Nos preguntamos en qué mundo de Yupi vive este botarate de Blanes para tener que estar recordando estas cosas. De conservar el alcalde granadino de Blanes un atisbo de dignidad y de vergüenza, lo que tendría que haber dicho es que entre Cataluña y el resto de España dista la misma distancia étnica y cultural que entre el Magreb y Hungría, sin que al caso perciba en el rostro de Lupiáñez Zapata los rasgos raciales de un magiar. En el mejor de los casos, los de un encantador de serpientes de la plaza Yamaa al Fna de Marrakech.

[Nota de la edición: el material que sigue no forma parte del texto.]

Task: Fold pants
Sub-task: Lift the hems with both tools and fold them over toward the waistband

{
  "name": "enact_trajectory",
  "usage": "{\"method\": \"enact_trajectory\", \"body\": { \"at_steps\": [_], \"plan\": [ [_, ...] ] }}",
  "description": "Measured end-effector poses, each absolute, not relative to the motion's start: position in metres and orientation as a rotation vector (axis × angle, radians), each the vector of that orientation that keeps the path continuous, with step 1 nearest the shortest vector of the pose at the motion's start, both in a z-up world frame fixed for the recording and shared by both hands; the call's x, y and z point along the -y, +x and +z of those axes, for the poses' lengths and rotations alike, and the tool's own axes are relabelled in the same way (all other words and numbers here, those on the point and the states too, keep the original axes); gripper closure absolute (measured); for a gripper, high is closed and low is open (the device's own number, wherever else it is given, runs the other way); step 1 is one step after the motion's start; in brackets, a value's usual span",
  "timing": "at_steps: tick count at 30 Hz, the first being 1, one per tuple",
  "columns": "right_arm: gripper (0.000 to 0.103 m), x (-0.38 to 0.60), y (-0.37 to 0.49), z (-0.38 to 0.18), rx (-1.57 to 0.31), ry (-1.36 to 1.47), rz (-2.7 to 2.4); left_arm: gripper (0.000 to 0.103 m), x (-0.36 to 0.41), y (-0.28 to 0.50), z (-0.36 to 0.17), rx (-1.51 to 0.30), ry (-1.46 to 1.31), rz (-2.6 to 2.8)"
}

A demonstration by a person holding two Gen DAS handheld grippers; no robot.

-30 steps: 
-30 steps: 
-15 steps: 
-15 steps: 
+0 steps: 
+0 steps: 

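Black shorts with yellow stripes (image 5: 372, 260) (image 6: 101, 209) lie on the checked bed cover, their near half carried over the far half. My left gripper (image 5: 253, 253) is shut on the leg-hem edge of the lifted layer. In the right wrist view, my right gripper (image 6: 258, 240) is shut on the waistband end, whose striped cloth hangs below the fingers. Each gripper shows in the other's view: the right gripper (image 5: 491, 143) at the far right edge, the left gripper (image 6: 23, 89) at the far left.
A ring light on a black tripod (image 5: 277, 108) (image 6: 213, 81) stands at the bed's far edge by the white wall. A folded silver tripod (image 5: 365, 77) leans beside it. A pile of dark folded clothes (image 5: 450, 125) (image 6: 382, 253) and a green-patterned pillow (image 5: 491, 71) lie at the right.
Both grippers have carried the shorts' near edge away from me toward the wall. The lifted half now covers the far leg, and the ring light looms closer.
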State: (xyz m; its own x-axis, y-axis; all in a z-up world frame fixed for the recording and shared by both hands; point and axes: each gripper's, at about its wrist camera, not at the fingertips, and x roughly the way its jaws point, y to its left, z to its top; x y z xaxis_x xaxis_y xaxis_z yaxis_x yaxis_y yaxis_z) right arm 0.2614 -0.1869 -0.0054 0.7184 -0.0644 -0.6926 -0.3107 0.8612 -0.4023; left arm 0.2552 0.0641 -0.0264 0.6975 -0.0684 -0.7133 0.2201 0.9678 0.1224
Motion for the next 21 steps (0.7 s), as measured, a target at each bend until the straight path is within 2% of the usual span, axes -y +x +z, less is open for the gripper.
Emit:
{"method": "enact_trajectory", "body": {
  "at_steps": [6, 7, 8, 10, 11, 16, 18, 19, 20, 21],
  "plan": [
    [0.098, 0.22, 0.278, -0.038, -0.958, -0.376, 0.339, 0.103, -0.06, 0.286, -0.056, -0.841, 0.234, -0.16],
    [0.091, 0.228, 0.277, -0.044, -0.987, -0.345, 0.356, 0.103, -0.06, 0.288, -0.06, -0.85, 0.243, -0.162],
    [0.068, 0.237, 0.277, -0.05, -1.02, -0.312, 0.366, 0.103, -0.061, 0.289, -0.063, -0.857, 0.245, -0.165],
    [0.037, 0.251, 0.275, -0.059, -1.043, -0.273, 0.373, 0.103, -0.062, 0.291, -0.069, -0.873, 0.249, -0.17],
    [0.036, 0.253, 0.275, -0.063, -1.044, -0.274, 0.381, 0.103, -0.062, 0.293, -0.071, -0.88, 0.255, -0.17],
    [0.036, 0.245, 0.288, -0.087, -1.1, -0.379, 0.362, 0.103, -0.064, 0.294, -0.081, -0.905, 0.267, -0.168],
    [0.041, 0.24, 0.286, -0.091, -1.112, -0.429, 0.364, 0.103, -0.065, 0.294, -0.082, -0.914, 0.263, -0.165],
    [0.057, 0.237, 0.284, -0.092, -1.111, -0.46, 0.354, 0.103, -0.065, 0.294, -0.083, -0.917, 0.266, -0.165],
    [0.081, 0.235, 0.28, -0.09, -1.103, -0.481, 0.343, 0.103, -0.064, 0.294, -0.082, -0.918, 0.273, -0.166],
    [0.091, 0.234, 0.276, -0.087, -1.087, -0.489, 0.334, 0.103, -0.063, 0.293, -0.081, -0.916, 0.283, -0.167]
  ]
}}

En Cataluña hay 510.000 personas que proceden de países musulmanes del Magreb. Del 2011 al 2015 el número de musulmanes en Cataluña creció un 19,5%. Son 83.000 personas más que las que habían hace 5 años. Este crecimiento supera al registrado en todas las demás regiones españolas juntas.

No son danesas, son nuevas catalanas.

No son danesas, son nuevas catalanas.

Hace poco, el Ayuntamiento que preside Lupiáñez Zapata cedió el antiguo polideportivo municipal para que al menos unas 800 personas, en su mayoría de Senegal y Gambia, escucharan a Mahamadou Diafro, un líder religioso de Senegal, que reside en París y que se trasladó hasta la ciudad costera para impartir una charla sobre las ventajas del islam. Si aplicáramos el símil danés empleado por el insensato, deberíamos decir que fue sin duda una imagen muy hamletiana, pero con un matiz: “Algo huele a podrido en Blanes”.

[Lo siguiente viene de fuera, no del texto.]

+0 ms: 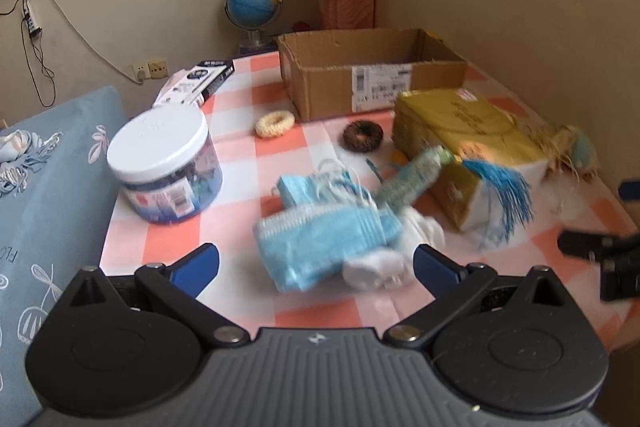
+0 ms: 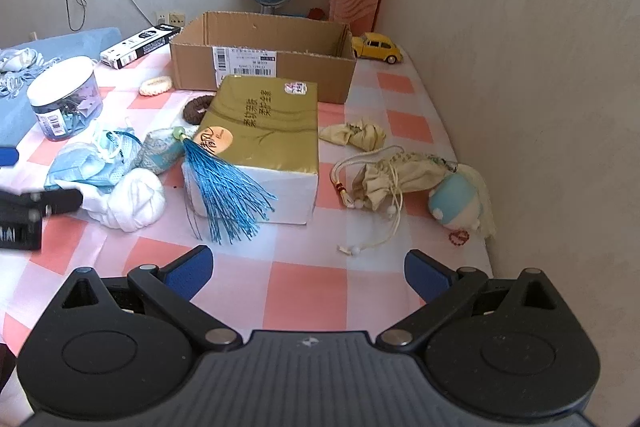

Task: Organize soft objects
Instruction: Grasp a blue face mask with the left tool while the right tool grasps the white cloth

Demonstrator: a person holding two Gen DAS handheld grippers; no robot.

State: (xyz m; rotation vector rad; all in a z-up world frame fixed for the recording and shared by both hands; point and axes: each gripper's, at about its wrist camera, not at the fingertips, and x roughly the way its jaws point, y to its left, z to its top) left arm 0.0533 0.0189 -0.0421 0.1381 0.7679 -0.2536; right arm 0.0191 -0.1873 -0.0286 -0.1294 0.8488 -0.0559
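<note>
1. My left gripper [image 1: 316, 267] hangs with its jaws spread wide and nothing between them. It sits just short of the blue masks [image 1: 320, 243] on the checked table [image 1: 236, 183].
2. My right gripper [image 2: 308, 269] is spread wide too and holds nothing. It hovers over bare cloth in front of the gold box [image 2: 264, 131].
3. The soft things lie in 2 clusters. On the left side of the gold box: the masks, a white sock roll [image 2: 134, 201] touching them, and a patterned sachet [image 2: 160, 151] whose blue tassel [image 2: 224, 191] drapes down the box front.
4. On the right side of the gold box: a cream pouch [image 2: 396, 175] with loose cords, a small plush [image 2: 456, 201] just beside it, and a crumpled scrap [image 2: 354, 135] further back.
5. The open carton [image 2: 264, 47] behind looks like the place for them. I see nothing inside it from here.
6. I judge the masks very light, limp and thin, so they will sag and may fan apart. I would pinch across the middle of the stack, not the ear loops.
7. The sock roll should squash and hold well. I would take it at its fattest part.
8. The tassel could snag, so I would take the sachet by its body.
</note>
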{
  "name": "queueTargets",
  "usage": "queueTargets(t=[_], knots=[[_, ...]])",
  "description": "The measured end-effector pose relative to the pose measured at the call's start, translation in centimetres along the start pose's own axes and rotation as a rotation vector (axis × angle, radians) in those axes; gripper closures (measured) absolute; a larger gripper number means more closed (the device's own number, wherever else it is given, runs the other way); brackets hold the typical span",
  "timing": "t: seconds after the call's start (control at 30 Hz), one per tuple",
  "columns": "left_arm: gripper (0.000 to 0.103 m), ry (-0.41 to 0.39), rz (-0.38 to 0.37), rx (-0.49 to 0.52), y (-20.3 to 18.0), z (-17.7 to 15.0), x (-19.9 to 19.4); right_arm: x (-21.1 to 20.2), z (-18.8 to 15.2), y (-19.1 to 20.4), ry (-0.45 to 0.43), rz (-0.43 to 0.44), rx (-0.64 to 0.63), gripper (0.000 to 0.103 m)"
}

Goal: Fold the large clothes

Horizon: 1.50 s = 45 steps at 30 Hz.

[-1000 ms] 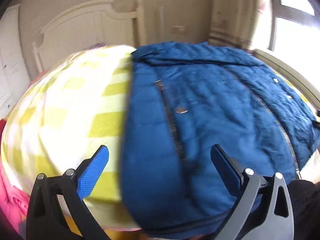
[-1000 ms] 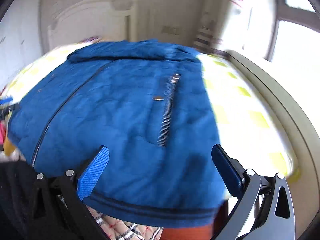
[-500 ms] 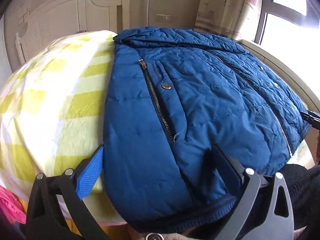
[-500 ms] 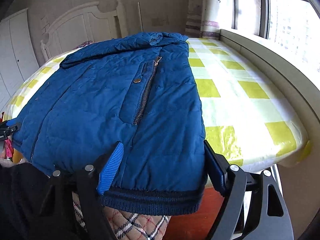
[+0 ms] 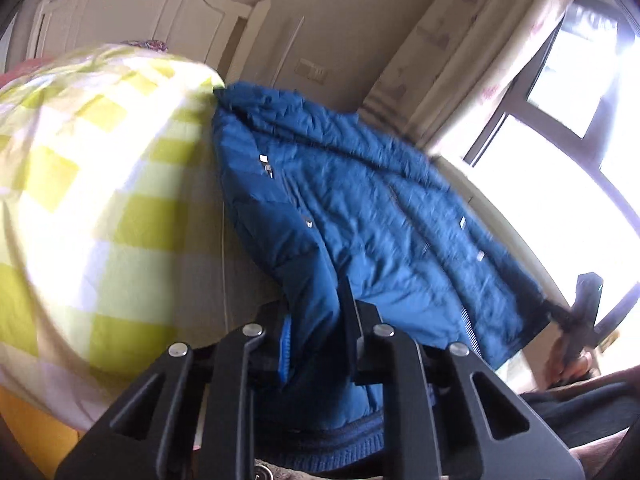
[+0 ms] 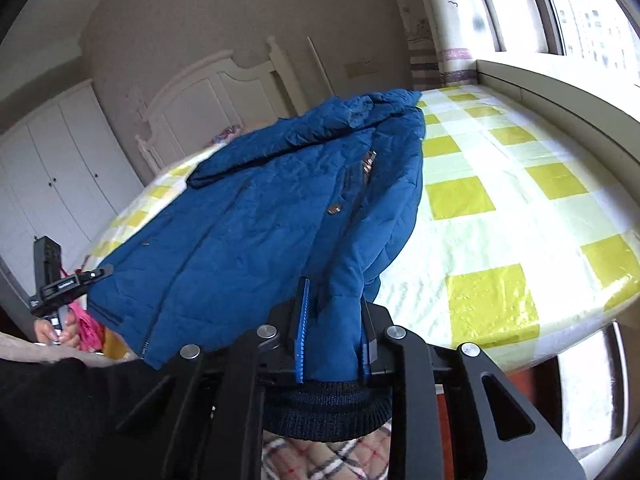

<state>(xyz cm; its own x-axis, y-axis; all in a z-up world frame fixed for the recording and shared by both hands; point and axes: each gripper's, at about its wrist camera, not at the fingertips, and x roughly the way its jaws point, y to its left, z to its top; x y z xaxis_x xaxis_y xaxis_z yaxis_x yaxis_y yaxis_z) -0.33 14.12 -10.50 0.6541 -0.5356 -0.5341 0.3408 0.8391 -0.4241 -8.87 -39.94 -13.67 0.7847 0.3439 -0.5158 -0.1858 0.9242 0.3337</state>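
both sets of fingers, wide apart a second ago, are now clamped on the blue jacket hem at the bed's foot, left gripper and right gripper ready to lift it for folding.

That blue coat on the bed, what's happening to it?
A person is starting to fold the blue coat, which lies spread on the bed's yellow-checked sheet. They hold a gripping tool in each hand. The left tool is shut on one bottom corner of the coat, and the right tool is shut on the other, near the knitted hem. Both corners are bunched and raised a little off the bed.
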Motion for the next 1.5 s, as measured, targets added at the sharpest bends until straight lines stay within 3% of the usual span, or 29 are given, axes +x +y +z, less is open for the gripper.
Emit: queueTargets(t=[0.07,0.17,0.3,0.43,0.53,0.6,0.7,0.8,0.9,0.97,1.0,1.03,1.1,1.13,1.17,1.2,1.23,1.3,1.37,1.43,1.5], knots=[[0.092,-0.058,-0.044,-0.038,0.6,1.2,-2.6,-1.4,0.7,1.0,-0.037,0.071,-0.004,0.080],[0.093,-0.118,-0.057,-0.016,0.0,2.0,-5.7,-4.1,1.5,2.8,-0.096,0.158,-0.045,0.081],[0.093,-0.202,-0.114,-0.014,-1.1,1.8,-10.5,-8.6,2.0,6.1,-0.172,0.202,-0.141,0.081],[0.093,-0.331,-0.205,0.001,-2.0,2.6,-15.4,-13.8,3.7,8.7,-0.311,0.252,-0.188,0.081],[0.092,-0.408,-0.317,-0.047,-1.3,4.9,-16.8,-15.3,6.8,9.5,-0.401,0.286,-0.181,0.081],[0.090,-0.426,-0.339,-0.081,-0.8,7.3,-15.8,-14.6,9.4,9.6,-0.416,0.279,-0.172,0.081],[0.089,-0.376,-0.302,-0.104,-0.8,11.6,-11.2,-9.8,14.1,9.1,-0.357,0.210,-0.154,0.081],[0.082,-0.231,-0.219,-0.224,1.4,16.6,-2.8,-1.5,18.9,5.9,-0.232,0.138,-0.014,0.081],[0.071,-0.079,-0.122,-0.362,5.3,18.9,6.3,7.7,21.7,0.8,-0.083,0.071,0.160,0.079],[0.059,0.002,-0.067,-0.455,8.4,18.7,10.4,13.8,21.4,-3.6,0.054,0.042,0.338,0.074],[0.053,0.021,-0.025,-0.513,10.2,18.3,12.3,15.9,20.8,-5.5,0.113,0.035,0.422,0.067],[0.040,0.006,0.027,-0.554,11.7,17.7,13.0,17.4,19.7,-7.2,0.160,0.036,0.499,0.064],[0.034,-0.041,0.080,-0.600,14.0,16.7,12.7,18.4,18.0,-10.0,0.147,0.110,0.608,0.060],[0.032,-0.053,0.090,-0.606,14.8,16.7,12.4,18.1,17.7,-10.4,0.131,0.154,0.613,0.050],[0.031,-0.065,0.109,-0.603,15.6,16.6,11.9,17.6,17.8,-10.6,0.116,0.175,0.600,0.040],[0.031,-0.076,0.140,-0.578,16.1,16.8,11.3,16.7,18.0,-10.6,0.090,0.171,0.572,0.010],[0.031,-0.081,0.163,-0.540,16.3,17.1,10.9,15.4,18.5,-10.6,0.040,0.112,0.532,0.004],[0.028,-0.084,0.191,-0.447,15.8,17.8,10.2,12.9,19.4,-10.6,-0.065,0.072,0.476,0.004],[0.018,-0.086,0.176,-0.348,14.4,19.1,10.1,11.4,20.6,-10.1,-0.117,0.048,0.420,0.004],[0.006,-0.051,0.135,-0.259,12.4,20.4,10.9,11.3,21.8,-8.6,-0.099,-0.025,0.314,0.004],[0.003,0.004,0.086,-0.180,9.9,21.1,11.7,13.0,22.3,-7.2,-0.033,-0.063,0.210,0.004]])
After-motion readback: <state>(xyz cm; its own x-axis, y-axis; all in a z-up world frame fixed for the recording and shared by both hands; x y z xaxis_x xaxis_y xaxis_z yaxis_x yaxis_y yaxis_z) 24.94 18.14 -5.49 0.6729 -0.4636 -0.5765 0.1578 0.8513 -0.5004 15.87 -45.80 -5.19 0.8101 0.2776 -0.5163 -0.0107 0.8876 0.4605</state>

El “pobre Miquel” ha querido olvidar, y estamos aquí nosotros para recordárselo, que el Magreb está precisamente allí, en Cataluña, entre sus habitantes, en los paritorios de los hospitales, en los colegios públicos, en los cientos de locales convertidos en mezquitas, en los mataderos halal, en los servicios sociales, en los albergues de acogida, en el más del centenar de asociaciones musulmanas subvencionadas por la Generalitat y los ayuntamientos… Tan “magrebizada” está la vida catalana que las asistentas sociales de los ayuntamientos se niegan a ayudar a los necesitados locales porque tienen órdenes de que los fondos vayan a parar a los musulmanes. Un caso verídico: “En sus mismas condiciones las ayudas públicas se las llevan los moros”. Respondió la afectada: “Entonces, ¿he de venir con un pañuelo en la cabeza para que me ayudéis?”. “Eso es un cometario racista”, afirmó ofendida la asistenta de un conocido ayuntamiento catalán.

Miquel Lupiáñez Zapata.

Miquel Lupiáñez Zapata.

En opinión de Lupiáñez Zapata, la sociedad catalana “se mueve más por espíritu de construcción, de avanzar, de esfuerzo, de responsabilidad”. Lupiáñez Zapata añadió: “No es que el resto del mundo no exista. Pero aquí los parámetros son básicamente estos”, al tiempo que anunció que votará no en el referéndum independentista anunciado para el 1 de octubre, en contra de las directrices de su partido, que rechaza participar en la consulta.

El espíritu de construcción al que alude Lupiáñez Zapata, el espíritu de avance, de esfuerzo y responsabilidad puede existir en todas partes con las personas adecuadas. Pero si Cataluña es ejemplo de algo es por haber destruido la moral social y por haber tenido a la casta política más corrupta de España, a la vista y con el consentimiento de casi todos.

Qué oportunidad ha perdido el “pobre Miquel” de permanecer callado y evitarnos así la tarea de tener que relatar la trágica realidad catalana, tan lejos de Dinamarca y tan cerca, tan siniestramente cerca, del Magreb.